Volume 6, Number 7, April 2016
People are starting to ask: What impact will a large pool of cooler than normal water out in the middle of the equatorial Pacific Ocean have on this summer's weather in Alabama?
NOAA has issued a La Niña "watch" for the upcoming year, and sea surface temperatures in that part of the Pacific are already cooler than normal, after being warmer than normal during the just passed El Niño Pacific Ocean warming event.
We will most likely be in the transition between the two this summer, which history tells us means a slightly higher than normal chance of a summer than is warmer and drier than seasonal norms, especially in the southern two-thirds of the state.
"Slightly higher than normal" means that if most summers have a 50/50 shot at being warmer or cooler, a La Niña transition summer might have a 55 or 60 percent chance of being warmer and drier. We've had wetter and cooler La Niña summers in the past, but that's the way statistics sometimes work.

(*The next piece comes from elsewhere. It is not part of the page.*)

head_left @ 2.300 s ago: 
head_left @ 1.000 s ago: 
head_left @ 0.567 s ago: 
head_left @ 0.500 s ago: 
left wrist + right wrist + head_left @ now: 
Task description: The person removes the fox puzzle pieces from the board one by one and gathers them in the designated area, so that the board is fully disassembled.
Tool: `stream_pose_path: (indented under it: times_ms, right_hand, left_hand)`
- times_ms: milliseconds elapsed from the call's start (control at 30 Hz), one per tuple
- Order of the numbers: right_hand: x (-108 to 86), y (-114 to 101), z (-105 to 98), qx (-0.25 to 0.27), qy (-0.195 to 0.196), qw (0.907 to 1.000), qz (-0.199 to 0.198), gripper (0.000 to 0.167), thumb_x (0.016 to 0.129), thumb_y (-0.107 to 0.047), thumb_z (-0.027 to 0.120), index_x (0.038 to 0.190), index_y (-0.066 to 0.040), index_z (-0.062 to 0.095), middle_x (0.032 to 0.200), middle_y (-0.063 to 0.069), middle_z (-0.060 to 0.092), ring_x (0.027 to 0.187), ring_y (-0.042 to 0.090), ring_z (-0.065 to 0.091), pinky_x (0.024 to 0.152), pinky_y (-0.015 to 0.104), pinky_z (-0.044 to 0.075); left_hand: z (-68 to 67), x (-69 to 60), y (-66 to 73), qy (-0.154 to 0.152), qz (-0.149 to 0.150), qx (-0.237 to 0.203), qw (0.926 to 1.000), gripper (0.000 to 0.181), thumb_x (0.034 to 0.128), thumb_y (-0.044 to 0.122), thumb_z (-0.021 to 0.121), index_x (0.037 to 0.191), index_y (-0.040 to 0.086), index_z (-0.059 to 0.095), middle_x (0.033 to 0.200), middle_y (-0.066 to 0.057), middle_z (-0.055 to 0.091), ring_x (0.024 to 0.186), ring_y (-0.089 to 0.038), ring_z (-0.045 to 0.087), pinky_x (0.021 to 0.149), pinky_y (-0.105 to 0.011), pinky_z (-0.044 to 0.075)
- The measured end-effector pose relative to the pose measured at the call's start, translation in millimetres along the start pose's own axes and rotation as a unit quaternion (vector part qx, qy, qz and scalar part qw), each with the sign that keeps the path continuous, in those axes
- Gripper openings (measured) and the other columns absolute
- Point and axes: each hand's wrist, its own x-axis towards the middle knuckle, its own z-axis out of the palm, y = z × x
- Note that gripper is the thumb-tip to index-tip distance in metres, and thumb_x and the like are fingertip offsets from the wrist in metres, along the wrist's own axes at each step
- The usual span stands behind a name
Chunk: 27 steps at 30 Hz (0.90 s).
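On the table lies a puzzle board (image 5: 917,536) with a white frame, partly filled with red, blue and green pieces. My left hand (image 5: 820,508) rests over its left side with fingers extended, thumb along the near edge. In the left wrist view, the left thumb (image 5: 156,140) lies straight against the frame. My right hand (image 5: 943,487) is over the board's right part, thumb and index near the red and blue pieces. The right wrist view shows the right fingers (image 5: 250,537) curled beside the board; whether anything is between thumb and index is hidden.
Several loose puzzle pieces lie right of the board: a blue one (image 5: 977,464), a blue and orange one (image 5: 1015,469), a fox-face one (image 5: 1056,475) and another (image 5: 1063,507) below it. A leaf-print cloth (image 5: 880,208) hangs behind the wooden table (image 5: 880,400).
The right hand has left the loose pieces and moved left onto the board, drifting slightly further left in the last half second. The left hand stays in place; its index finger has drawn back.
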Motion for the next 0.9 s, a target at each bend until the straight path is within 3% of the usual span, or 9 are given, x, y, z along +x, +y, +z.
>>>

That slightly higher than normal chance of warmer and drier also extends into the winter during a La Niña year, especially the closer you are to the Gulf. La Niña pushes northern and Ohio Valley states toward cooler and wetter (brrrrr) winters. North Alabama is sort of in the pivot area between the two, so we can go either way or one and then the other. And then back. It's what makes our weather so ... interesting.
El Niño warming and La Niña cooling do these things, in part, by pushing around the jet stream over North America. El Niño tends to pull the jet stream further south, while La Niña tends to keep the jet stream more anchored in the north. But that's just a tendency, not a long range forecast.

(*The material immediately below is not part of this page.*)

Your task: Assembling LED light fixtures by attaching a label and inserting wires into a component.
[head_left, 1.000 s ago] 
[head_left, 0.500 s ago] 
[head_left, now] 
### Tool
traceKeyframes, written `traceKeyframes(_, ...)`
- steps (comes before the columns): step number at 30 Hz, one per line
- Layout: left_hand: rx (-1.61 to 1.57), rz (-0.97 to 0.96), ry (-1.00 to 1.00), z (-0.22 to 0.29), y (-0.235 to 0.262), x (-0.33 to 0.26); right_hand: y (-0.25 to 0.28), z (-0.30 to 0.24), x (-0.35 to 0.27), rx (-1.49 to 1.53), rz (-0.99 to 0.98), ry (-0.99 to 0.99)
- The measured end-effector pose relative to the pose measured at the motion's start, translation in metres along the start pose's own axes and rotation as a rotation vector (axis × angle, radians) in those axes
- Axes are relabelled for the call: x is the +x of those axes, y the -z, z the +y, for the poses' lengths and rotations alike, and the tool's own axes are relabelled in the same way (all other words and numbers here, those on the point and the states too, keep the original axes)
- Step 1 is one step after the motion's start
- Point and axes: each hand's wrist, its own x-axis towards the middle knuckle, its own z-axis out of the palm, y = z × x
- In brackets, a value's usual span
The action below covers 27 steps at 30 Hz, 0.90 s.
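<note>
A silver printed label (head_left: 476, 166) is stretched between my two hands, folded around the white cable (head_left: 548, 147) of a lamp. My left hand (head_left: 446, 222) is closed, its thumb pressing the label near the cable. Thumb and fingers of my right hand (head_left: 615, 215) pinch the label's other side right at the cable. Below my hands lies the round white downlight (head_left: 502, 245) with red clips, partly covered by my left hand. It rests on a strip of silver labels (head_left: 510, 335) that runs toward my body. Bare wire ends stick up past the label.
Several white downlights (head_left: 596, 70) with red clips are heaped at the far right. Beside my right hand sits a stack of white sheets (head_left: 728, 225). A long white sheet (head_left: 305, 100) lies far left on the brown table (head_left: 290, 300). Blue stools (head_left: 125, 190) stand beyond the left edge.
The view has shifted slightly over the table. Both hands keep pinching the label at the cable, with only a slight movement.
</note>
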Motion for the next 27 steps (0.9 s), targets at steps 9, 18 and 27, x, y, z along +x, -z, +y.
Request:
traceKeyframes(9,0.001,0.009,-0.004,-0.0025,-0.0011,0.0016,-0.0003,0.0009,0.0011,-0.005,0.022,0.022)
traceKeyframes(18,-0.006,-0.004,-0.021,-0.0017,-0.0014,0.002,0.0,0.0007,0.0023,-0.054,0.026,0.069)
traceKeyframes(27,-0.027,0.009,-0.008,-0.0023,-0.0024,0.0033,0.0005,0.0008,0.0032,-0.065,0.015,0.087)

June 1 is the start of the Atlantic hurricane season, and we are still in the longest major hurricane "drought" in U.S. history. Hurricane Wilma, in 2005, was the last major hurricane (category 3 or larger) to hit the U.S., so this drought is going on eleven years. The previous longest streak without a major hurricane was eight years.
We should note Atlantic hurricanes tend to be more frequent during La Niña years (not always, but more so than normal), so this might be a good time to make your severe weather plans for this summer and fall.